The other direction is reachable: combined.source_variants returns
both originals, and you can annotate the other half directly:
combined = next(v for v in vc if v.source_variants)
other_direction = combined.source_variants[1].effects()
If you want both directions in the same effect collection without
running pair_breakends, just don't run it — the parser already
emits both halves.
left_align_indels¶
Shifts indels to their canonical leftmost equivalent position. Preserves cardinality (1:1, value may change).
Two pipelines that exchange variants need a canonical representation
per indel. CTT→T at position 10 inside a CT-repeat means the
same biological event as CT→_ at position 8 — but tools that
compare variants by (contig, start, ref, alt) see those
representations as distinct. Left-alignment normalizes to the
leftmost equivalent position.
Usage¶
from varcode import load_vcf, Genome
from varcode.transforms import left_align_indels
# Default (transcript-cDNA coverage only) — exonic indels normalize,
# intronic/intergenic pass through unchanged.
vc = load_vcf("tumor.vcf", genome="GRCh38")
vc = left_align_indels(vc)
# Full coverage — every indel normalizes.
g = Genome(81, fasta="/path/to/GRCh38.fa")
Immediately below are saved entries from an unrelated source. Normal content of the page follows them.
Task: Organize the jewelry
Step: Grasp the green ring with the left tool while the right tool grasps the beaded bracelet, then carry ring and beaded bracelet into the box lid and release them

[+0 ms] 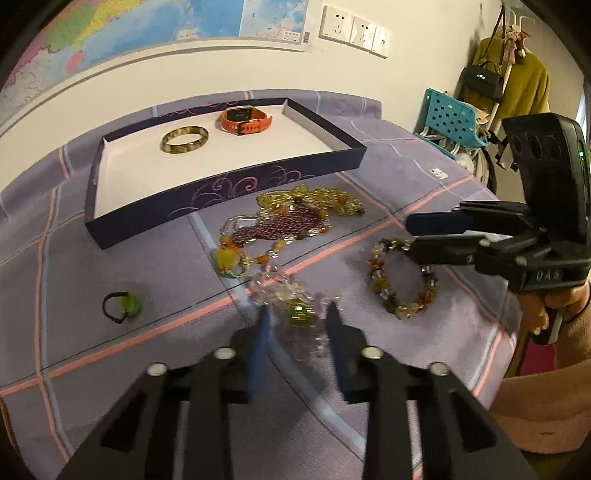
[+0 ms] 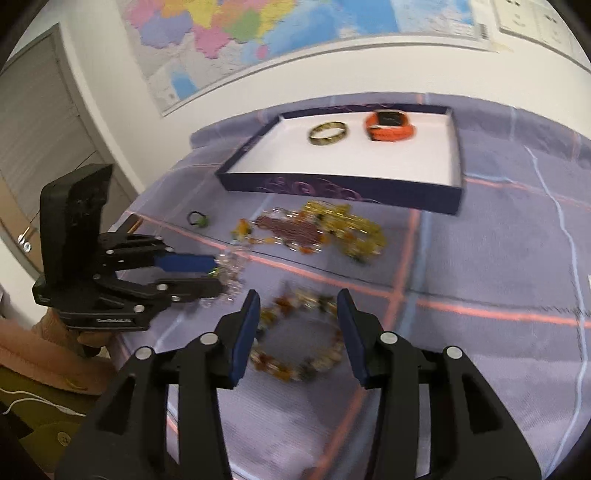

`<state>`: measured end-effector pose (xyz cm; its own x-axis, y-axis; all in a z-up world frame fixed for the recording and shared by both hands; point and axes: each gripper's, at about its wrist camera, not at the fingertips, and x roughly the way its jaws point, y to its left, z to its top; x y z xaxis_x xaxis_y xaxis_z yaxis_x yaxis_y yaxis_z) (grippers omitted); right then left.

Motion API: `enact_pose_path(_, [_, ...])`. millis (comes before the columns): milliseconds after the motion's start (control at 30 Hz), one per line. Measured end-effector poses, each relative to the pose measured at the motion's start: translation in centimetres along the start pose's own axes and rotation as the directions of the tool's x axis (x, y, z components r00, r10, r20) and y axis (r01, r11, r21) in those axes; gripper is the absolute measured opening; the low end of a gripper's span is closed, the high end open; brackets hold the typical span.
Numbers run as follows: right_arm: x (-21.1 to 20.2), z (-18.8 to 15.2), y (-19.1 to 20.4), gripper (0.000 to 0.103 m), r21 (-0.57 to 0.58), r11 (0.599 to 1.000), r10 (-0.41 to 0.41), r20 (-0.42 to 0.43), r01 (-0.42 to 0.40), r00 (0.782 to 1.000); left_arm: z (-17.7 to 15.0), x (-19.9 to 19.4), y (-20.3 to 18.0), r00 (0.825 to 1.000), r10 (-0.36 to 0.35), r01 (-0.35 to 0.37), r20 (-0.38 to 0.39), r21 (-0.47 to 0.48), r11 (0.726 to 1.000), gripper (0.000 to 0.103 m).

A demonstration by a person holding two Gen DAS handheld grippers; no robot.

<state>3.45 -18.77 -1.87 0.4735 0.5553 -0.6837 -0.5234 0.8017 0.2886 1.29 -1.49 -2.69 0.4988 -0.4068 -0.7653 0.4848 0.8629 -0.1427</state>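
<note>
L wrist view: left gripper [image 1: 297, 314] was spread wide around a clear crystal bracelet [image 1: 291, 299] on the cloth; tray [image 1: 221, 184] behind held bangle [image 1: 184, 139] & watch [image 1: 246, 120].
R wrist view: right gripper [image 2: 297, 308] was also spread, straddling an amber bead bracelet [image 2: 295, 332].

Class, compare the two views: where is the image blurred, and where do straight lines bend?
Left wrist view: mostly sharp, but the clear bead bracelet between the left gripper fingers is smeared; the tray edge bows. Right wrist view: motion blur throughout, worst on the amber bracelet; map border curves.
</note>
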Motion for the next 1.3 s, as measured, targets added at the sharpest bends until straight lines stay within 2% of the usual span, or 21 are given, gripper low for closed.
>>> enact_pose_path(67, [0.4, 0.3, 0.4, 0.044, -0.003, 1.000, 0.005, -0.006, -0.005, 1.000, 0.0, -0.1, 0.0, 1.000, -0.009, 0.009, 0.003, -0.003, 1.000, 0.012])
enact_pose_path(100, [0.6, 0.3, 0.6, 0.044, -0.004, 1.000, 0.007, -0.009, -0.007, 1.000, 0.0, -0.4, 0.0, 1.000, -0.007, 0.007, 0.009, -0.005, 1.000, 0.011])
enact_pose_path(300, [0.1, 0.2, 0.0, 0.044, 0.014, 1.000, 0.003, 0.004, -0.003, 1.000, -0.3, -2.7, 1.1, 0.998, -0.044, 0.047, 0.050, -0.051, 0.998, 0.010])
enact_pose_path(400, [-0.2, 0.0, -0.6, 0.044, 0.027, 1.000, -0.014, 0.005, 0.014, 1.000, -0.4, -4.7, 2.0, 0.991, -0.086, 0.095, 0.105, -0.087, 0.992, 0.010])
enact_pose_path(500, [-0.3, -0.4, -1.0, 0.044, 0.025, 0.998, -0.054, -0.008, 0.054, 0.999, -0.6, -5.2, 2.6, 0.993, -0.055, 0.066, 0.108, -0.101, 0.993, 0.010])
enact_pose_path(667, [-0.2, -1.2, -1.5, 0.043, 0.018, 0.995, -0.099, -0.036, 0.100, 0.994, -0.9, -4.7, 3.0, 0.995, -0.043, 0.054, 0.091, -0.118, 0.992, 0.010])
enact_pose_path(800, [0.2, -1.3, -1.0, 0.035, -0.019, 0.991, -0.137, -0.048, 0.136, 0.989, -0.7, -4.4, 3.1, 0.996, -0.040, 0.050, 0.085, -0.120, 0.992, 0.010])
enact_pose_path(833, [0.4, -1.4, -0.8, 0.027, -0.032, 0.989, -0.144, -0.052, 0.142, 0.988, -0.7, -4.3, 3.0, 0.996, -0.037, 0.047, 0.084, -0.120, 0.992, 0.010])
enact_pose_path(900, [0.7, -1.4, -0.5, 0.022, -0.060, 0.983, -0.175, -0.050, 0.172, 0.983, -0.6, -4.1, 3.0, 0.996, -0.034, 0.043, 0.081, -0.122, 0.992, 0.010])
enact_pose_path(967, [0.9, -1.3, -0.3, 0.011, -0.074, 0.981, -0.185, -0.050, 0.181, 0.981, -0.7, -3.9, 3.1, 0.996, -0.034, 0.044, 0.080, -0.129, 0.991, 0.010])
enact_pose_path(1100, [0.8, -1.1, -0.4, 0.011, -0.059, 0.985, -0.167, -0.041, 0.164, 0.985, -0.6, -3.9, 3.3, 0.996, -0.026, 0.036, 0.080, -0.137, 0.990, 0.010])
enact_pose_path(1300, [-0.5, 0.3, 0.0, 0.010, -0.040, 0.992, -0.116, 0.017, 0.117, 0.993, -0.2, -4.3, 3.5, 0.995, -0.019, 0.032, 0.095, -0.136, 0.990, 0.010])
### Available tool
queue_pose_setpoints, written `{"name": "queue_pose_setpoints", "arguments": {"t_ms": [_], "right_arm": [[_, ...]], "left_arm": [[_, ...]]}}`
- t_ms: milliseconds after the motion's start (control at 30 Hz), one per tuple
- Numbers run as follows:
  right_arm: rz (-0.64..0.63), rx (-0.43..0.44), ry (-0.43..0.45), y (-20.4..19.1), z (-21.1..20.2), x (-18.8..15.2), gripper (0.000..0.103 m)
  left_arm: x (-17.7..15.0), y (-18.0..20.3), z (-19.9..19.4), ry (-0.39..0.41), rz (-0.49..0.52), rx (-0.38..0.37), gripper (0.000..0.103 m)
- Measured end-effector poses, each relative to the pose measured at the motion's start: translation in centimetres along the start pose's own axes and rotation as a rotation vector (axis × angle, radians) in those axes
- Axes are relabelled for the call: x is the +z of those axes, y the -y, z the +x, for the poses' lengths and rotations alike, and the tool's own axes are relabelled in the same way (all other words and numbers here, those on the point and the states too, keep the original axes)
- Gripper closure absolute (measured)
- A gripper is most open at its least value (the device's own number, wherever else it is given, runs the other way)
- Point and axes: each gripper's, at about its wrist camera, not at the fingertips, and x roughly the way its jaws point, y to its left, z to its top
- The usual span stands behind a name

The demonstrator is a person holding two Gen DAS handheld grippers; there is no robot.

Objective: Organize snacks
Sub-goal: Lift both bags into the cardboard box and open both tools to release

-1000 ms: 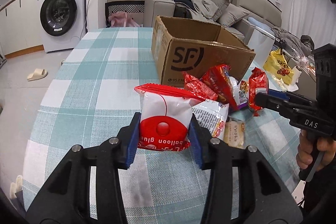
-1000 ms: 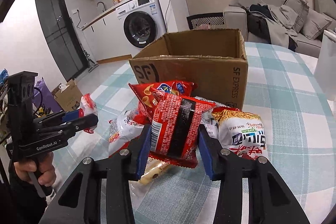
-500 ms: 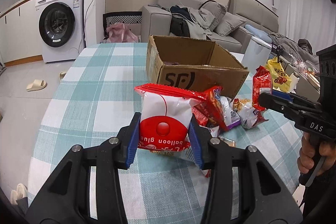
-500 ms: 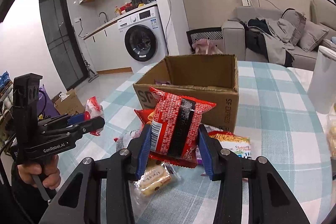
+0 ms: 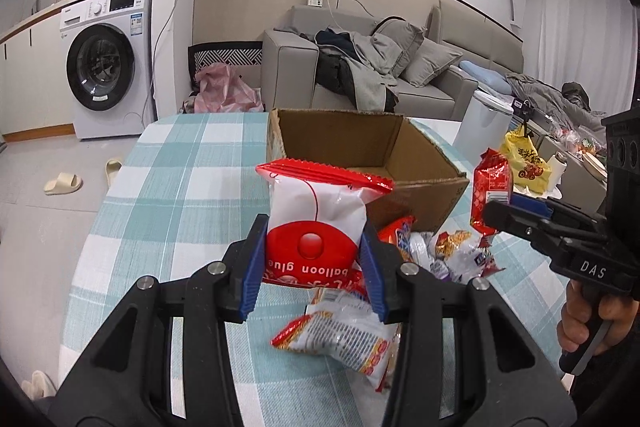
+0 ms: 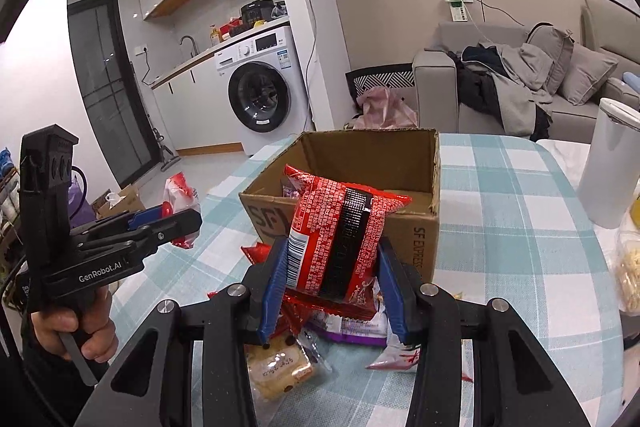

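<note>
Brown cardboard makes the box (image 6: 352,187), which sits on the checked table (image 5: 168,187) just ahead of both tools. The right gripper (image 6: 332,287) squeezes a red packet (image 6: 340,239) standing upright, right at the box's near wall, so it looks nearer. The left gripper (image 5: 314,267) squeezes a white and red bag (image 5: 316,215), also upright, a bit short of the box. Loose snacks (image 5: 344,335) lie on the table under both tools. Each must lift over the wall.
</note>
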Motion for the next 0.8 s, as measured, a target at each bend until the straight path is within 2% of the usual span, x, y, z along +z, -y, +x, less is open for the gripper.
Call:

vc = load_vcf("tumor.vcf", genome=g)
vc = left_align_indels(vc)
No reference parameter — left_align_indels reads bases via the
genome the variants already carry (see
varcode.Genome). Coverage depends on which
genome shape was passed.
Behavior¶
| Variant kind | Outcome |
|---|---|
Pure SNV / MNV / complex (ATG→GCC) |
Pass-through, source_variants=() |
| Already-canonical indel (no equivalent leftward position) | Pass-through, source_variants=() |
| Indel inside an exon, no FASTA | Shifts via transcript cDNA |
| Indel in homopolymer / STR repeat | Shifts to leftmost equivalent position |
| Indel in intron / intergenic, no FASTA | Pass-through (no reference coverage) |
| Indel in intron / intergenic, FASTA attached | Shifts via FASTA |
| Indel that starts exonic but would shift past the exon boundary, no FASTA | Partial shift — moves left until the boundary, sets info["left_align_partial"] = True |
| Indel at chromosome start | Shift bounded by start > 1 |
Metadata¶
Shifted variants carry:
source_variants = (original,)— the pre-shift variant.- Source-path metadata re-keyed under the shifted variant; the original key is removed.
info["original_start"]— the pre-shift start position, for round-trip diagnostics.info["left_align_partial"] = True— set only when the shift was bounded by reference coverage (not by the reference disagreeing). Tells downstream tools that a chromosome FASTA might have shifted the variant further.
Idempotence¶
Running left_align_indels twice produces the same result on the
second call — every variant is already at its canonical leftmost
position after the first call. Composes cleanly with pair_breakends
in either order; SVs and BNDs are not indels and pass through.
Roadmap¶
Transforms planned for future PRs. Each lands as its own ticket; all follow the contract above.
| Transform | Cardinality | Brief |
|---|---|---|
combine_cis_snvs(vc, phase_resolver) |
reduces | Adjacent in-codon SNVs sharing a phase set merge into MNVs. |
See the API reference for
varcode.transforms.pair_breakends and
varcode.transforms.left_align_indels.